Cystic Fibrosis

Cystic fibrosis (CF) is an inherited autosomal recessive disease caused by a mutation in the cystic fibrosis transmembrane conductance regulator (CFTR) gene. CFTR is a cAMP-regulated chloride and bicarbonate channel, which also plays a major role in regulation of other ion channels. CFTR reduction or dysfunction leads to abnormal and increased secretions by exocrine glands, resulting in multiorgan-system involvement.

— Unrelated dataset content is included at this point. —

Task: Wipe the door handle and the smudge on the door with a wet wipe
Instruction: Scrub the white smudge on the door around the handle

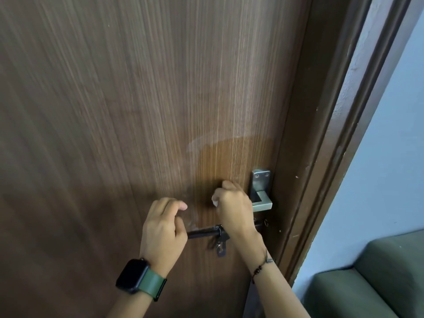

The hallmark of CF is increased viscosity of secretions in the lungs with subsequent endobronchial bacterial colonization and infection, as well as airway inflammation leading to bronchiectasis. Extrapulmonary involvement includes the gastrointestinal (GI), genitourinary (GU), and endocrine systems. The primary driver of morbidity is intermittent flaring of lung disease, known as pulmonary exacerbations, with potential, irreversible loss of lung function with each episode.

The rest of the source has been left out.